- **Exercise requirements**: When you repeat the listing, keep every character as it is.

- **Records**:
━━━━━━

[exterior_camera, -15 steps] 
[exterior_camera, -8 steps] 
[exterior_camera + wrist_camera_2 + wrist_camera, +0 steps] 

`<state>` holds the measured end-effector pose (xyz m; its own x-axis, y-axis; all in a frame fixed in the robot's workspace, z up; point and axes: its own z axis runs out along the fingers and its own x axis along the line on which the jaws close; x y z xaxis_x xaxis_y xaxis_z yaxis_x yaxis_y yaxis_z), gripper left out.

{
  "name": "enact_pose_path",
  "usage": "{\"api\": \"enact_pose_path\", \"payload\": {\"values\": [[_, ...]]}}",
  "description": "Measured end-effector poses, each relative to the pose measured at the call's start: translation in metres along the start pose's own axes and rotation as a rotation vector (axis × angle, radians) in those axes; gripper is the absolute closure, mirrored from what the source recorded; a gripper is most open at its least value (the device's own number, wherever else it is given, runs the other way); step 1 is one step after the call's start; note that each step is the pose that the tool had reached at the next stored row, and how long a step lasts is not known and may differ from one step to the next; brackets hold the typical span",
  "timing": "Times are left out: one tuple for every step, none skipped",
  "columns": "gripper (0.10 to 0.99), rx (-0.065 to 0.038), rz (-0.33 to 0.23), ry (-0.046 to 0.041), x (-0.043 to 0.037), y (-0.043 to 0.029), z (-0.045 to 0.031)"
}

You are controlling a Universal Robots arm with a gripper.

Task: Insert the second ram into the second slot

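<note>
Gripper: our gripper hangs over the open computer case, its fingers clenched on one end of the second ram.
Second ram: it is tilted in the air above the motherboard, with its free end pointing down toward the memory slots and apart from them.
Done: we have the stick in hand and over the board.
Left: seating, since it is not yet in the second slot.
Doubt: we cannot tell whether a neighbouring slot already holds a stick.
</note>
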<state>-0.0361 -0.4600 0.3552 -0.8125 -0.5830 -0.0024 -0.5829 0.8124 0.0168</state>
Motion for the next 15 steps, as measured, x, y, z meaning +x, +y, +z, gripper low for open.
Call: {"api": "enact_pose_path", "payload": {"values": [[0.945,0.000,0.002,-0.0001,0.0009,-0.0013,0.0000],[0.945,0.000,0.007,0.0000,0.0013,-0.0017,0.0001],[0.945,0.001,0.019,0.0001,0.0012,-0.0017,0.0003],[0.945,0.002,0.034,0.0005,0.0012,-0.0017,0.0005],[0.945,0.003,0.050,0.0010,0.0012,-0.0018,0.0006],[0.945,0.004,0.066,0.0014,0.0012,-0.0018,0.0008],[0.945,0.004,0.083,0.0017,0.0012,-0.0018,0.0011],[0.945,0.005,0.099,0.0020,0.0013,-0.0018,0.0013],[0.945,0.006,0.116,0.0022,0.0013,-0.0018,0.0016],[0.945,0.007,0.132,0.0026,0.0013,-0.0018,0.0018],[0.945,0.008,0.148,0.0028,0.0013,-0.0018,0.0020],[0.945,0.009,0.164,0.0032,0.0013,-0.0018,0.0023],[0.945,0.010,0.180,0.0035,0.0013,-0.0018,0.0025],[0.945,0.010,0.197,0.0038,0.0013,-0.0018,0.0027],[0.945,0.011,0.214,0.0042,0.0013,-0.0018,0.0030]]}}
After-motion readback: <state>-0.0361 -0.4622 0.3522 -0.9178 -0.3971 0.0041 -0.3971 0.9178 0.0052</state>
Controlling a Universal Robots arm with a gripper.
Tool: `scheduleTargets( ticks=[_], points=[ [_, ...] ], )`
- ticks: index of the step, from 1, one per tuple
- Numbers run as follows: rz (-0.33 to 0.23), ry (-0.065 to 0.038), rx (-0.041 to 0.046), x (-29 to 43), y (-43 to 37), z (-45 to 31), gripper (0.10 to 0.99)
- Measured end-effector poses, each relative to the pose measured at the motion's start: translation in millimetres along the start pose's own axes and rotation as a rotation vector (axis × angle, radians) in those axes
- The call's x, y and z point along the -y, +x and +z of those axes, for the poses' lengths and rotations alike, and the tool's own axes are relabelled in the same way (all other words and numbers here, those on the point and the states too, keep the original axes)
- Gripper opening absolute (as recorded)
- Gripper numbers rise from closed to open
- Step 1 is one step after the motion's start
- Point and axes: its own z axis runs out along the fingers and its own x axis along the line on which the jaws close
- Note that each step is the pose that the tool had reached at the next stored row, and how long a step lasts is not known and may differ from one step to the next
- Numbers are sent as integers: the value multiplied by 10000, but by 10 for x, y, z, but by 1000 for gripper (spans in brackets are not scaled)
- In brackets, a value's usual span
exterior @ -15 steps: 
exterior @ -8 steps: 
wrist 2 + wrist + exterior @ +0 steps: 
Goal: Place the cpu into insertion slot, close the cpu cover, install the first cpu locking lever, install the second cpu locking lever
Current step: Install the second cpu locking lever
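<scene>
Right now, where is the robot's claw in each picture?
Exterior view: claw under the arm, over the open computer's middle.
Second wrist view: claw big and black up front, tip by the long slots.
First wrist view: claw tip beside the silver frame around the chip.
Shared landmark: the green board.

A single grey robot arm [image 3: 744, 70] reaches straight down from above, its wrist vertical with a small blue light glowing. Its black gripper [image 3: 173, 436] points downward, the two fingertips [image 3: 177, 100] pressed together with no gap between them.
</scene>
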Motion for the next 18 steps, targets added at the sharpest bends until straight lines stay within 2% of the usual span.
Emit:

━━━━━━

- **Response to the exercise**:
[exterior_camera, -15 steps] 
[exterior_camera, -8 steps] 
[exterior_camera + wrist_camera_2 + wrist_camera, +0 steps] 

`<state>` holds the measured end-effector pose (xyz m; its own x-axis, y-axis; all in a frame fixed in the robot's workspace, z up; point and axes: its own z axis runs out along the fingers and its own x axis along the line on which the jaws close; x y z xaxis_x xaxis_y xaxis_z yaxis_x yaxis_y yaxis_z), gripper left out.

{
  "name": "enact_pose_path",
  "usage": "{\"api\": \"enact_pose_path\", \"payload\": {\"values\": [[_, ...]]}}",
  "description": "Measured end-effector poses, each relative to the pose measured at the call's start: translation in metres along the start pose's own axes and rotation as a rotation vector (axis × angle, radians) in those axes; gripper is the absolute closure, mirrored from what the source recorded; a gripper is most open at its least value (the device's own number, wherever else it is given, runs the other way); step 1 is one step after the call's start; note that each step is the pose that the tool had reached at the next stored row, and how long a step lasts is not known and may differ from one step to the next; brackets hold the typical span",
  "timing": "Times are left out: one tuple for every step, none skipped",
  "columns": "gripper (0.10 to 0.99), rx (-0.065 to 0.038), rz (-0.33 to 0.23), ry (-0.046 to 0.041), x (-0.043 to 0.037), y (-0.043 to 0.029), z (-0.045 to 0.031)"
}

You are controlling a Universal Robots arm with a gripper.

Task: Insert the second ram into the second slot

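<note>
Gripper: our gripper hangs over the open computer case, its fingers clenched on one end of the second ram.
Second ram: it is tilted in the air above the motherboard, with its free end pointing down toward the memory slots and apart from them.
Done: we have the stick in hand and over the board.
Left: seating, since it is not yet in the second slot.
Doubt: we cannot tell whether a neighbouring slot already holds a stick.
</note>
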<state>-0.0361 -0.4600 0.3552 -0.8125 -0.5830 -0.0024 -0.5829 0.8124 0.0168</state>
Motion for the next 15 steps, as measured, x, y, z meaning +x, +y, +z, gripper low for open.
Call: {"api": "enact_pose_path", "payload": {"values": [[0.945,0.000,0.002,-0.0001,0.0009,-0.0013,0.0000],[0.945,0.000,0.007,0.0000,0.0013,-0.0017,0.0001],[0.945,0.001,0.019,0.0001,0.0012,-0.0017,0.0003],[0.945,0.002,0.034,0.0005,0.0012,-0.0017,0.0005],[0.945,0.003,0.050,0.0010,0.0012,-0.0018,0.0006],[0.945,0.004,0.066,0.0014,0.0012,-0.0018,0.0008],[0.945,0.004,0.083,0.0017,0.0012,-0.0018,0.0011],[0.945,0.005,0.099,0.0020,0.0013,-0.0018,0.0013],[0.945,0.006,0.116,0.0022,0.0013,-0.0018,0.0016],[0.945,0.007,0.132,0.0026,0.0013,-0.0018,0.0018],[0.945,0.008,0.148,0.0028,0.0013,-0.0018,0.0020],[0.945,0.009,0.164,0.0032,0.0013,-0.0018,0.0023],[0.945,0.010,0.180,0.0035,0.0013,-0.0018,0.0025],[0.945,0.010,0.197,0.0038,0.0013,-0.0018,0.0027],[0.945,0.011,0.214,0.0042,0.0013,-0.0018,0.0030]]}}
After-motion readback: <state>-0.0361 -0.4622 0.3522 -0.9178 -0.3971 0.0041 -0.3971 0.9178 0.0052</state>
Controlling a Universal Robots arm with a gripper.
Tool: `scheduleTargets( ticks=[_], points=[ [_, ...] ], )`
- ticks: index of the step, from 1, one per tuple
- Numbers run as follows: rz (-0.33 to 0.23), ry (-0.065 to 0.038), rx (-0.041 to 0.046), x (-29 to 43), y (-43 to 37), z (-45 to 31), gripper (0.10 to 0.99)
- Measured end-effector poses, each relative to the pose measured at the motion's start: translation in millimetres along the start pose's own axes and rotation as a rotation vector (axis × angle, radians) in those axes
- The call's x, y and z point along the -y, +x and +z of those axes, for the poses' lengths and rotations alike, and the tool's own axes are relabelled in the same way (all other words and numbers here, those on the point and the states too, keep the original axes)
- Gripper opening absolute (as recorded)
- Gripper numbers rise from closed to open
- Step 1 is one step after the motion's start
- Point and axes: its own z axis runs out along the fingers and its own x axis along the line on which the jaws close
- Note that each step is the pose that the tool had reached at the next stored row, and how long a step lasts is not known and may differ from one step to the next
- Numbers are sent as integers: the value multiplied by 10000, but by 10 for x, y, z, but by 1000 for gripper (spans in brackets are not scaled)
- In brackets, a value's usual span
exterior @ -15 steps: 
exterior @ -8 steps: 
wrist 2 + wrist + exterior @ +0 steps: 
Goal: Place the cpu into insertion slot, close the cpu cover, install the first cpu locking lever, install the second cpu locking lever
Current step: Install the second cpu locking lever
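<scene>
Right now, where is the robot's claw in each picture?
Exterior view: claw under the arm, over the open computer's middle.
Second wrist view: claw big and black up front, tip by the long slots.
First wrist view: claw tip beside the silver frame around the chip.
Shared landmark: the green board.

A single grey robot arm [image 3: 744, 70] reaches straight down from above, its wrist vertical with a small blue light glowing. Its black gripper [image 3: 173, 436] points downward, the two fingertips [image 3: 177, 100] pressed together with no gap between them.
</scene>
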Motion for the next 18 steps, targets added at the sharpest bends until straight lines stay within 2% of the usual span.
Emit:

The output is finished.